(Saved data entries)
####################

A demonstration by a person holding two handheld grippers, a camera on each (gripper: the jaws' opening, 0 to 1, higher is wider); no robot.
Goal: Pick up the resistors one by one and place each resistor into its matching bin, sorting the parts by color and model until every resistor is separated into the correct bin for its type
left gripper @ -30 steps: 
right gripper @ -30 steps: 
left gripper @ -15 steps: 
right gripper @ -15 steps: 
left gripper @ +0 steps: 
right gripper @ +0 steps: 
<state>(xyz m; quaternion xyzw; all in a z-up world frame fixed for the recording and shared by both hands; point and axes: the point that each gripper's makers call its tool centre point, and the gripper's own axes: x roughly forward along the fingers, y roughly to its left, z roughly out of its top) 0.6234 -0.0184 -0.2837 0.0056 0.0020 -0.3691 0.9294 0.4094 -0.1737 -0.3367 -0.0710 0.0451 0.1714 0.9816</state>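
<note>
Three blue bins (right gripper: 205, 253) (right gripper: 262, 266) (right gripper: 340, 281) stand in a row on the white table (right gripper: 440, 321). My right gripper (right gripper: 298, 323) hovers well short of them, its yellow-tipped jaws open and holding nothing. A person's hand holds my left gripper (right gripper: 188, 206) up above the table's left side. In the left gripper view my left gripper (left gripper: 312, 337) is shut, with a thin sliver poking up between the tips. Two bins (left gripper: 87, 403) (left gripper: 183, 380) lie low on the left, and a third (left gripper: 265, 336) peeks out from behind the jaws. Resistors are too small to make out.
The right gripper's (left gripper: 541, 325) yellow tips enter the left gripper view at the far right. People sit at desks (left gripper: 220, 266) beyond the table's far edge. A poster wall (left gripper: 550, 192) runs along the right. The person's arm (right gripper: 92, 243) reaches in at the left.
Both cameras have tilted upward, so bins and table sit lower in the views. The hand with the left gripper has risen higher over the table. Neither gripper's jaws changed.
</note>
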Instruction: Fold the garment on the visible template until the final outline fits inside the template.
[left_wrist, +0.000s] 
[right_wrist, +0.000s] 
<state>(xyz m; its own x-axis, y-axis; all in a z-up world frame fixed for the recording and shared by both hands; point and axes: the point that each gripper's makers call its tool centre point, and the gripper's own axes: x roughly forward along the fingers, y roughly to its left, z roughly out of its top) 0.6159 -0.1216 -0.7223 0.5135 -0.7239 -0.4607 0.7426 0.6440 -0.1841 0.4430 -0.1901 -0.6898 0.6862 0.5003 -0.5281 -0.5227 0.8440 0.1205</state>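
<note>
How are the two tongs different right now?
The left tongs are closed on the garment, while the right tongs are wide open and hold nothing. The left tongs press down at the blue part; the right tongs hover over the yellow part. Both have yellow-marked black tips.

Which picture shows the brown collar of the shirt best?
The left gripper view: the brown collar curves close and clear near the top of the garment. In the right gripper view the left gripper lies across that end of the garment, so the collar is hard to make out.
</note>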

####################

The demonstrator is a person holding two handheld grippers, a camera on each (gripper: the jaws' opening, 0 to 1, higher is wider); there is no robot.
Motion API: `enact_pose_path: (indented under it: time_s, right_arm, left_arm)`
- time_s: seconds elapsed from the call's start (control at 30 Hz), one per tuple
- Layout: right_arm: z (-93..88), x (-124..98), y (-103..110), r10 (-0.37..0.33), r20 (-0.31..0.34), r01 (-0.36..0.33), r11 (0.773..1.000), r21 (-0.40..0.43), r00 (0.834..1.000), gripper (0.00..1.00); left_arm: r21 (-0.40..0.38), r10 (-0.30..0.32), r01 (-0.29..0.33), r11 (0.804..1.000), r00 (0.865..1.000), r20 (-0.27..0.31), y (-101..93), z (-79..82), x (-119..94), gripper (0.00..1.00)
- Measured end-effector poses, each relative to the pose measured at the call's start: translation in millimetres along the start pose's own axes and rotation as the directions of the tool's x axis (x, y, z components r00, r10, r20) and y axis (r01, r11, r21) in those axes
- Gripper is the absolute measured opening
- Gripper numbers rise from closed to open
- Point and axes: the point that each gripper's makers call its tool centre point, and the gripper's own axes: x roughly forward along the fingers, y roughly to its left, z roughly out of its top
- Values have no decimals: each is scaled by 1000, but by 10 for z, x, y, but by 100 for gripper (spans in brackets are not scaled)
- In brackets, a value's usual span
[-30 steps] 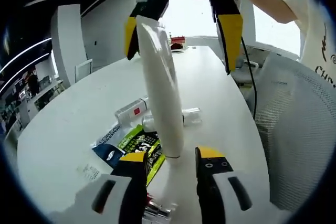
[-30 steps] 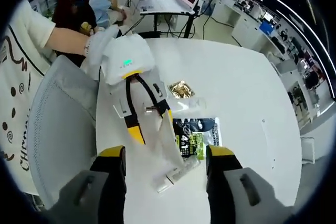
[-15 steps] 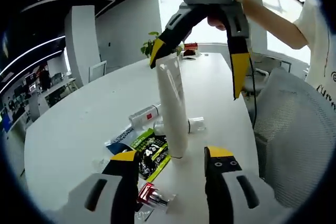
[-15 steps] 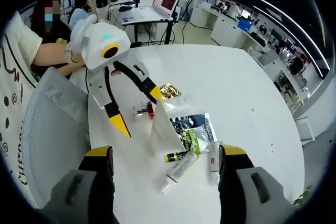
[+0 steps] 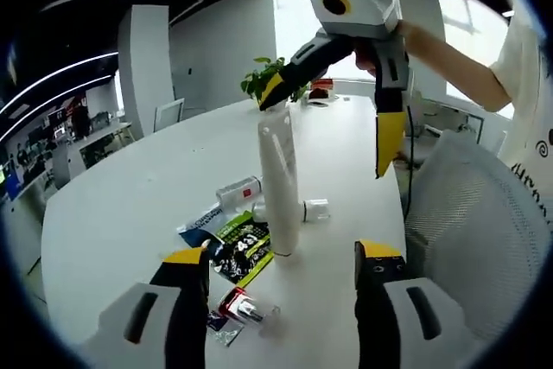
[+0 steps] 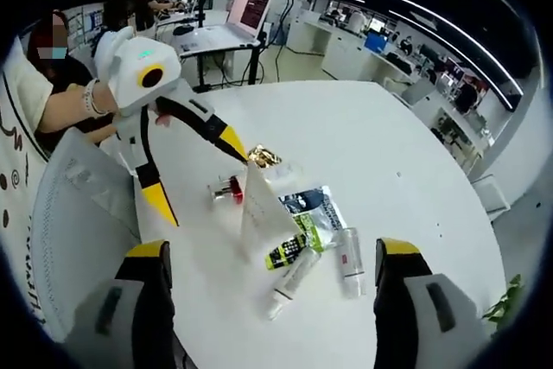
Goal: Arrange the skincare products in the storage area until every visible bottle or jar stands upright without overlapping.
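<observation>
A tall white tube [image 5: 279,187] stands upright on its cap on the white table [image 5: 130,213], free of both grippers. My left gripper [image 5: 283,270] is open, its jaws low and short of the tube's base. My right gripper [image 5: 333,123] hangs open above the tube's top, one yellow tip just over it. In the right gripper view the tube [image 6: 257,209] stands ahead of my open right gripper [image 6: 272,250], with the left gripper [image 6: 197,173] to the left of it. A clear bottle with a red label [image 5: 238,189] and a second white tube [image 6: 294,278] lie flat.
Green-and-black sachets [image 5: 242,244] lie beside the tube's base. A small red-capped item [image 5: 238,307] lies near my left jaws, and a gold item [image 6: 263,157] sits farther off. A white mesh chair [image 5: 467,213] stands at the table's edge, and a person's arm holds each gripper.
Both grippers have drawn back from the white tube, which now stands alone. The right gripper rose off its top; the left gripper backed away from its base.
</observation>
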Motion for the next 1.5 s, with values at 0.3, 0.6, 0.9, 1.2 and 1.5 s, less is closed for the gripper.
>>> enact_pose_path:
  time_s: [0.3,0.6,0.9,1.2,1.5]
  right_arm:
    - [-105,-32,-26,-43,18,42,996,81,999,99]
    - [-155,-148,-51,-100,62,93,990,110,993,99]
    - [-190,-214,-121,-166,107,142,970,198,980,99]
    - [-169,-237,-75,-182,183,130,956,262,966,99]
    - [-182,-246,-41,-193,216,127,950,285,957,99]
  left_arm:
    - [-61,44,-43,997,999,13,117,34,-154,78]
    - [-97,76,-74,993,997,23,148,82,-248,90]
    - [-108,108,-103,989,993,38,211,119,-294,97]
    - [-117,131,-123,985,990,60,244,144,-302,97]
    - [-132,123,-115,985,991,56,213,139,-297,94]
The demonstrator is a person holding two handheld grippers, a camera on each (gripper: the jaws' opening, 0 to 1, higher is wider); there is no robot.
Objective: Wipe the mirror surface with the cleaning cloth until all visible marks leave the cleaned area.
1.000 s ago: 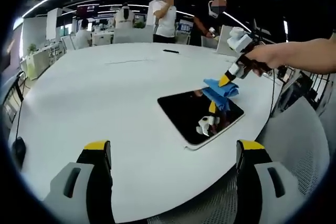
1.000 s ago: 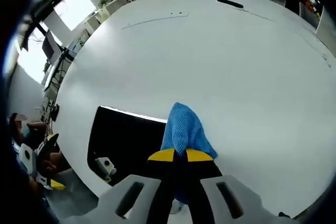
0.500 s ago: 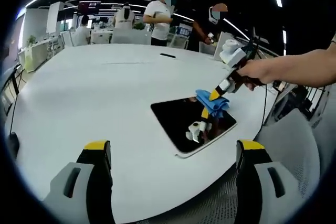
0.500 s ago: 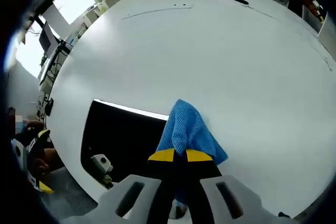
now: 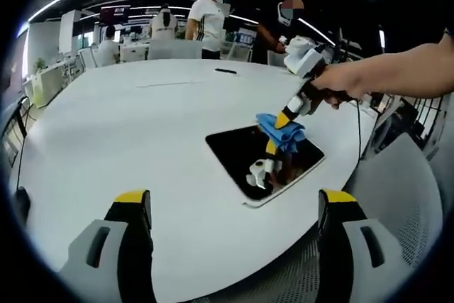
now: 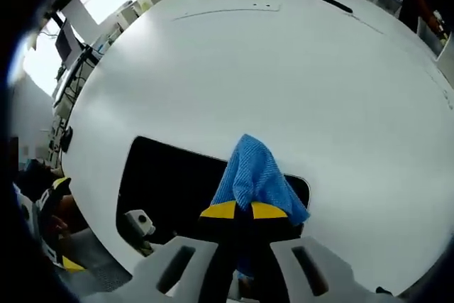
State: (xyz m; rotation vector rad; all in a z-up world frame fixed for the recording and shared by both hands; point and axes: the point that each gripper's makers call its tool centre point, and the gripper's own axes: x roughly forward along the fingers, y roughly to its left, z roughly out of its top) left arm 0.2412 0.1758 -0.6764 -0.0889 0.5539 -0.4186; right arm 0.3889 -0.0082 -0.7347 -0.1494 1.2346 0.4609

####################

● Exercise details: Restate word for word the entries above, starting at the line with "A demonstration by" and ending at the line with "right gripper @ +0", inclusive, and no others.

● Answer to the problem:
A demonstration by a person holding two handheld grippers, a camera on each (gripper: the jaws' opening, 0 to 1, higher is wider); no robot.
Goal: Pick up the resistors one by one and place each resistor into its matching bin, sorting the parts by color and model until every resistor is separated into the correct bin for its type
left gripper @ -30 steps: 
right gripper @ -30 steps: 
left gripper @ -15 steps: 
right gripper @ -15 steps: 
left gripper @ +0 steps: 
right gripper @ +0 steps: 

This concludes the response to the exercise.